Thread: Retrieving ResultSets with millions of rows - OutOfMemoryError

Retrieving ResultSets with millions of rows - OutOfMemoryError

From
Doug Fields
Date:
Hello,

I've just come to the startling realization that the 7.2 JDBC code loads
every single row in a ResultSet into a Vector. (core/QueryExecutor.java)

Unfortunately, I run some queries which return millions of rows, each row
which could well be 100-1000 bytes and more.

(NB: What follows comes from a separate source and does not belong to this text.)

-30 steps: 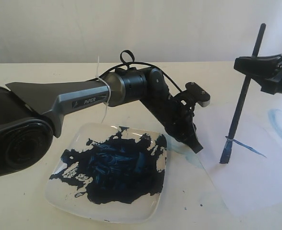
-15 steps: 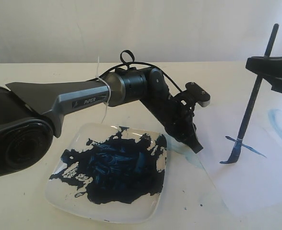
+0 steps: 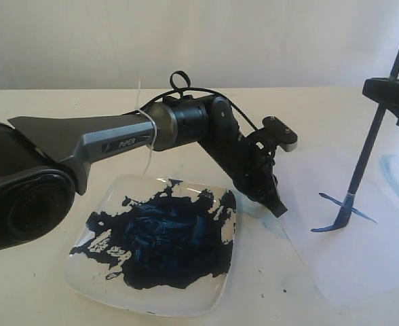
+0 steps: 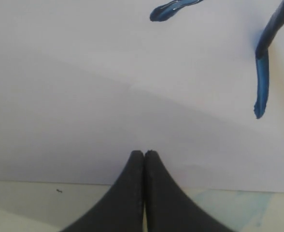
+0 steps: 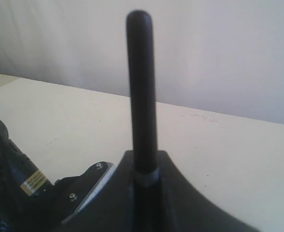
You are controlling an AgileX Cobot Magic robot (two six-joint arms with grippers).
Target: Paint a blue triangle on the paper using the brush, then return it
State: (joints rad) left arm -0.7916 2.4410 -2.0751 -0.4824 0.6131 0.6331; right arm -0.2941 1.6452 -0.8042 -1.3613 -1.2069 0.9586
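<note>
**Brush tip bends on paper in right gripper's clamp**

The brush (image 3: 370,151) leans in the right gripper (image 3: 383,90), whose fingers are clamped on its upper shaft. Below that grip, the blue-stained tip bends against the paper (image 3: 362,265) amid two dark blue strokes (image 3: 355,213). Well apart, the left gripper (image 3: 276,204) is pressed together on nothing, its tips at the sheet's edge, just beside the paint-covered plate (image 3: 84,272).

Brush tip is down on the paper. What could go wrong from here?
1. The brush tip is bent flat against the paper; pressing that hard may fatten or smear the line.
2. Only the shut left gripper seems to pin the paper, at one edge; brush drag could swivel the sheet.
3. The right gripper holds the brush well above the tip, so the tip may wobble.
</note>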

Hence, I get an OutOfMemoryError.

For some queries, there's an obvious workaround: issue the query with an
appropriate suffix "ORDER BY <something> LIMIT <something> OFFSET
<something>" several times in succession. This will, of course, work mostly
fine assuming it's a simple single-table query with an appropriate index
(such as a primary key).

However, some of my queries are complex one-to-many joins with no
particular ordering (or no index for quick ordering). These would be much
harder to do that trick with, and/or incur extreme amounts of database
overhead in running the query hundreds of times (for example, if I were to
handle 10,000 rows at a time).

Is there any way to get a ResultSet which is actually live streamed, which
keeps no knowledge of previous rows or the row count? It seems utterly
wasteful to me that I should need to load millions of rows into a Vector
(try an ArrayList next time, for minor speedups) when all I want to do is
stream the results, not ever needing to know the total number of rows ahead
of time nor any previous (or subsequent) rows to the "current one" from
ResultSet.next().

I can't imagine I'm the first person to be using JDBC to access tables with
tens of millions of rows to attempt to access significant portions of them
at a time.

Thanks,

Doug


Re: Retrieving ResultSets with millions of rows -

From
Dave Cramer
Date:
Doug,

Ya, there is, it's a bit of a hack but the only way around it is to use
a cursor. Eventually the driver will do this automatically, but for now
you will have to do it manually

so
begin;
declare cursor1 CURSOR FOR SELECT ....
fetch n from cursor1 ...
end;

Dave
On Fri, 2002-09-13 at 17:43, Doug Fields wrote:
> Hello,
>
> I've just come to the startling realization that the 7.2 JDBC code loads
> every single row in a ResultSet into a Vector. (core/QueryExecutor.java)
>
> Unfortunately, I run some queries which return millions of rows, each row
> which could well be 100-1000 bytes and more.
>
> Hence, I get an OutOfMemoryError.
>
> For some queries, there's an obvious workaround: issue the query with an
> appropriate suffix "ORDER BY <something> LIMIT <something> OFFSET
> <something>" several times in succession. This will, of course, work mostly
> fine assuming it's a simple single-table query with an appropriate index
> (such as a primary key).
>
> However, some of my queries are complex one-to-many joins with no
> particular ordering (or no index for quick ordering). These would be much
> harder to do that trick with, and/or incur extreme amounts of database
> overhead in running the query hundreds of times (for example, if I were to
> handle 10,000 rows at a time).
>
> Is there any way to get a ResultSet which is actually live streamed, which
> keeps no knowledge of previous rows or the row count? It seems utterly
> wasteful to me that I should need to load millions of rows into a Vector
> (try an ArrayList next time, for minor speedups) when all I want to do is
> stream the results, not ever needing to know the total number of rows ahead
> of time nor any previous (or subsequent) rows to the "current one" from
> ResultSet.next().
>
> I can't imagine I'm the first person to be using JDBC to access tables with
> tens of millions of rows to attempt to access significant portions of them
> at a time.
>
> Thanks,
>
> Doug
>
>
> ---------------------------(end of broadcast)---------------------------
> TIP 5: Have you checked our extensive FAQ?
>
> http://www.postgresql.org/users-lounge/docs/faq.html
>
>




Re: Retrieving ResultSets with millions of rows -

From
Doug Fields
Date:
>Ya, there is, it's a bit of a hack but the only way around it is to use
>a cursor. Eventually the driver will do this automatically, but for now
>you will have to do it manually

That's what I was afraid you were going to say. Thanks for the response.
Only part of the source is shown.